Netanyahu affirmed his support for Bush, even after insistence from that White House that Sharon withdraw troops from the West Bank.

“There has never been a greater friend of Israel in the White House than President George W. Bush,” he said.

The former prime minister blasted the United Nations for its investigative inquiries into possible “massacres” by Israeli soldiers while remaining largely inactive in what Netanyahu called “the proven massacres against the Israeli people.”

Citing the long-standing friendship between the United States and Israel, Netanyahu asked for continued U.S. support in dismantling what he called terrorist regimes in Middle Eastern countries before those nations acquire and use weapons of mass destruction, something the former prime minister called “quite simple.”

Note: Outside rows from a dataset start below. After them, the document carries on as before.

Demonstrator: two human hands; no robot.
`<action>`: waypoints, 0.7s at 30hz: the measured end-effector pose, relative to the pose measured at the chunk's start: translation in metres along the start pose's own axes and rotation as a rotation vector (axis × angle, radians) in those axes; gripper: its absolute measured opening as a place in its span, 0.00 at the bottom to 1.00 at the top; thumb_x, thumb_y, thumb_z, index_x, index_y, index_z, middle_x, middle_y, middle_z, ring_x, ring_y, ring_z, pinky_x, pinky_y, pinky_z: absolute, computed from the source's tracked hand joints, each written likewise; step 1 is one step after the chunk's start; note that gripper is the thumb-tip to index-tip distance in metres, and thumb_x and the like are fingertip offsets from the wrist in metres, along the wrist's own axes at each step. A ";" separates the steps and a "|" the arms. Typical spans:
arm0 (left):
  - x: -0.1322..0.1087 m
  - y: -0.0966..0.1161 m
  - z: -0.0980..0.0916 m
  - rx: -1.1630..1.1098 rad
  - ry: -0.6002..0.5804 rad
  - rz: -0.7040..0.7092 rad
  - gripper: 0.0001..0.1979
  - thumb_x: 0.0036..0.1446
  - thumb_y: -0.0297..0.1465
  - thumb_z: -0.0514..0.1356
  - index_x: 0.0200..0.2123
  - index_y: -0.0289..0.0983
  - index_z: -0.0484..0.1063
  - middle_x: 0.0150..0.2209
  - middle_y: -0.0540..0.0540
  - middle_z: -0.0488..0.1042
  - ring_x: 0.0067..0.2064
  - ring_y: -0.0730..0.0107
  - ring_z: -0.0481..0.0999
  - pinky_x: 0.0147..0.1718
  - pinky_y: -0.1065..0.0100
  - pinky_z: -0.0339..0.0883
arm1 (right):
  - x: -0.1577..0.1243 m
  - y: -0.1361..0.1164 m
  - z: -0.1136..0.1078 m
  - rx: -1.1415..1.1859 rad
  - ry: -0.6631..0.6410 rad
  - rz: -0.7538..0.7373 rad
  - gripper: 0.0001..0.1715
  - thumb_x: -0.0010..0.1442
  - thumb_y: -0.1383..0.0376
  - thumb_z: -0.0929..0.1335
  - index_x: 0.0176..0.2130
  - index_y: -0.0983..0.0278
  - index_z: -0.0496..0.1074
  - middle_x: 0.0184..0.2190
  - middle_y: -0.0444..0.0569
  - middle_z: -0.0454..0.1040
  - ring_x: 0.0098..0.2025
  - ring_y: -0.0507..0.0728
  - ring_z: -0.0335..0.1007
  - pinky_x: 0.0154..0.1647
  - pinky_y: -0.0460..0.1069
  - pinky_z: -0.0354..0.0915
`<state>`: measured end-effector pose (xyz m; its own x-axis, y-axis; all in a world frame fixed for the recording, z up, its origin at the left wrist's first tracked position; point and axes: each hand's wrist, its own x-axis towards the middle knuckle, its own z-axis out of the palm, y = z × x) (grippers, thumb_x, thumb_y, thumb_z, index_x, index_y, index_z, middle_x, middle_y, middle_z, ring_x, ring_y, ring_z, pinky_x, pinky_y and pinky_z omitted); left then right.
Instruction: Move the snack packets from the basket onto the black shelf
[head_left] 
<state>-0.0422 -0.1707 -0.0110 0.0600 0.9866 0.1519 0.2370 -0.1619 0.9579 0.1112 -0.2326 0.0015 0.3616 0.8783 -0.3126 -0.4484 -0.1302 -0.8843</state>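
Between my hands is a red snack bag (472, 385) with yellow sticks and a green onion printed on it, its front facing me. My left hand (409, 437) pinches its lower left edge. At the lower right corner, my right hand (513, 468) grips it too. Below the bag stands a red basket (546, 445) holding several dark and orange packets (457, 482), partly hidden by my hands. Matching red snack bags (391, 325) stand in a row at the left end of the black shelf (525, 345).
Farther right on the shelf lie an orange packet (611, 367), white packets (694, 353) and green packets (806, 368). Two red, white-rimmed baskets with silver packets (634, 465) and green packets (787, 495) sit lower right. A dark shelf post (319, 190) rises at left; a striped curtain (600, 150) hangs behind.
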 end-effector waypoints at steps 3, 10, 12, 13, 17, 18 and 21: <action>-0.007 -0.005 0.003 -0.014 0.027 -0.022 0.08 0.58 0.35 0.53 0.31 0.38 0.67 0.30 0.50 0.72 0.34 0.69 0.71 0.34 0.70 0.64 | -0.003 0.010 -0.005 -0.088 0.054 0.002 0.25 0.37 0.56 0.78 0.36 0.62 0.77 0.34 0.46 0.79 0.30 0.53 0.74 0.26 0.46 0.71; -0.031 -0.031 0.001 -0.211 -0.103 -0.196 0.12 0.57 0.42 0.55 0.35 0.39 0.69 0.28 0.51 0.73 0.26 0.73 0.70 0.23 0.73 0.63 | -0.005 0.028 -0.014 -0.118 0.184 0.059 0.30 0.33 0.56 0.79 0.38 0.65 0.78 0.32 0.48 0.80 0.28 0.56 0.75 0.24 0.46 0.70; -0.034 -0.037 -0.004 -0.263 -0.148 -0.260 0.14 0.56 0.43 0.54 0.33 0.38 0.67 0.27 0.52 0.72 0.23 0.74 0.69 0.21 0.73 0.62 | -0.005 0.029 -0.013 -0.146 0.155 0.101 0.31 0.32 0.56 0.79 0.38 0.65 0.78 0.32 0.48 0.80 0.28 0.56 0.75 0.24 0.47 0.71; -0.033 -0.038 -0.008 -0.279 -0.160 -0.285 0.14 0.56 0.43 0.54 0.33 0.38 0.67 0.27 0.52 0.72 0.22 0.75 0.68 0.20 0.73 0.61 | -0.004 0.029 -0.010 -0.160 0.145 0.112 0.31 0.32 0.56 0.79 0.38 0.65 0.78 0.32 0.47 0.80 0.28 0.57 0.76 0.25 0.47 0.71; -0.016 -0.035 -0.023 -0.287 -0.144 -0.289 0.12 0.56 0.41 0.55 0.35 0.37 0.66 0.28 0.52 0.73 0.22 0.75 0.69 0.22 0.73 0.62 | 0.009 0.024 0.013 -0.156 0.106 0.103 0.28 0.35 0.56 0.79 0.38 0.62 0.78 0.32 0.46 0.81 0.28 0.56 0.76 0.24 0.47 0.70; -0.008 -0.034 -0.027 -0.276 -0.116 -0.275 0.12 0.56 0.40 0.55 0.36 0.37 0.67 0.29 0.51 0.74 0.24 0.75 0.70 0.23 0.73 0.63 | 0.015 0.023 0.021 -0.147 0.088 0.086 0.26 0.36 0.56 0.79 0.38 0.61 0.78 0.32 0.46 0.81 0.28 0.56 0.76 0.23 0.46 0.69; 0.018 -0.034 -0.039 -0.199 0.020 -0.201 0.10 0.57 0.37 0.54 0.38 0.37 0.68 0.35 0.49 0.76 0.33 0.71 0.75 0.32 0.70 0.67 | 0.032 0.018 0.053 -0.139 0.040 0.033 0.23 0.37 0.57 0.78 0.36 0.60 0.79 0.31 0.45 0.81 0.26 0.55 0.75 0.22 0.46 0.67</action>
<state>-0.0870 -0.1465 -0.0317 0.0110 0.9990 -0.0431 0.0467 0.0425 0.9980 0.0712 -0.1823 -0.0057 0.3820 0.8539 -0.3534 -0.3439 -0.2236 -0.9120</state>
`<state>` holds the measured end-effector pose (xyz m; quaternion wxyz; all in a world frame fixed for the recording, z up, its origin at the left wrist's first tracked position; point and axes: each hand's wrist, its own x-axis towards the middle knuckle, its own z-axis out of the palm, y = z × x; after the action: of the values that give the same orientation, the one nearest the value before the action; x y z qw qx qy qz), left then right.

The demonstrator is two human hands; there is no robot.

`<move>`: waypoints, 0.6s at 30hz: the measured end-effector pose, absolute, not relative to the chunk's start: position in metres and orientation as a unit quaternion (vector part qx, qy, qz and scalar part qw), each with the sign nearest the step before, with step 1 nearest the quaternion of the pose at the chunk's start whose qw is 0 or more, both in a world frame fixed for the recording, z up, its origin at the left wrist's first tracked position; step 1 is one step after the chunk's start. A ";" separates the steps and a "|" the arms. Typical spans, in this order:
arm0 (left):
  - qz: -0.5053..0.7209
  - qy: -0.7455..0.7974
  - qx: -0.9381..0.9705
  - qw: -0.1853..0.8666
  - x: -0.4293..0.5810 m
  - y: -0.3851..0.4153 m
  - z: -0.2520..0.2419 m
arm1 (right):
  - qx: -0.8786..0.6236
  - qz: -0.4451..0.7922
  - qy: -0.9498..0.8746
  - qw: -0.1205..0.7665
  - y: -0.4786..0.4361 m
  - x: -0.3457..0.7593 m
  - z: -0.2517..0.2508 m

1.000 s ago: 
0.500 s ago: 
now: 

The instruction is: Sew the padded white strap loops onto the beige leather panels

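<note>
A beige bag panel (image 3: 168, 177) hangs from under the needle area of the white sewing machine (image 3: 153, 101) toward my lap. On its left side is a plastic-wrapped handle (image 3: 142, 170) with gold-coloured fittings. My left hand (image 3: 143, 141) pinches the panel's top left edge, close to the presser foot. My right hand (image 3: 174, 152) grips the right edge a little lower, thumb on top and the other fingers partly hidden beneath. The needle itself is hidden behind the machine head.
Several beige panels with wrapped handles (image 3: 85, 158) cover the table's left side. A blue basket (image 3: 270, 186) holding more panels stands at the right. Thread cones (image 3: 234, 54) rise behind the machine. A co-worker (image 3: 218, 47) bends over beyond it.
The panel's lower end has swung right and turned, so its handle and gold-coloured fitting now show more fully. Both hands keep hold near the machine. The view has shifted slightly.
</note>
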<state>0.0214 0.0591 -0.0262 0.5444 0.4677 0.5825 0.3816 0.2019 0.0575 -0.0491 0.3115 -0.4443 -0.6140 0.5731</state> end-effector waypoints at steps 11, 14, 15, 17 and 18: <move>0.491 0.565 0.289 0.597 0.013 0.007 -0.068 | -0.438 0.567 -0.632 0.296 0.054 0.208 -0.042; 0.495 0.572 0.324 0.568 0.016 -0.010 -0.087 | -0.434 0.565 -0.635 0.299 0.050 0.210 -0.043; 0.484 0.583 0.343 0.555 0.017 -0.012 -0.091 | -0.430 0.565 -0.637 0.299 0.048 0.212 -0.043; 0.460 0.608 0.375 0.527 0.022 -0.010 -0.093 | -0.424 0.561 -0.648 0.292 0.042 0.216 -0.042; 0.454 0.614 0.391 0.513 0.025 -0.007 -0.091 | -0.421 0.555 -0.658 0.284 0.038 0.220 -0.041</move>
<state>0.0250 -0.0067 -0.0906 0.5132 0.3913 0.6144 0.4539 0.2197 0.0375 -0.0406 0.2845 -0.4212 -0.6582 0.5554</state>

Netanyahu ended his nearly hour-long speech by identifying the cause of terrorism, saying, “The root cause of terrorism is totalitarianism, and the root cause of suicidal terrorism is Islamic militant totalitarianism.”

“To get somebody to blow up a bus full of babies, you must tamper with their hearts and their souls,” he said.

Netanyahu’s speech echoed Card’s brief and simple message: the United States will always remain a close ally of Israel.

“To the core of his being, President Bush knows that the American-Israeli connection is deep and vital to our country,” Card said.

Students who attended the conference said they enjoyed the chance to see such high-profile speakers.

“Something like this conference really gives you a feeling of unity,” freshman Sam Cutler said.

“I just thought that the entire conference was amazing,” freshman Rebecca Horwitz said. “It was a rush to be with 700 pro-Israeli students.”

The conference also hosted such distinguished speakers as Israeli Minister of Foreign Affairs Shimon Peres, who spoke by satellite Tuesday morning, Secretary of Defense Donald Rumsfeld and Senate Majority Leader Tom Daschle (D-S.D.).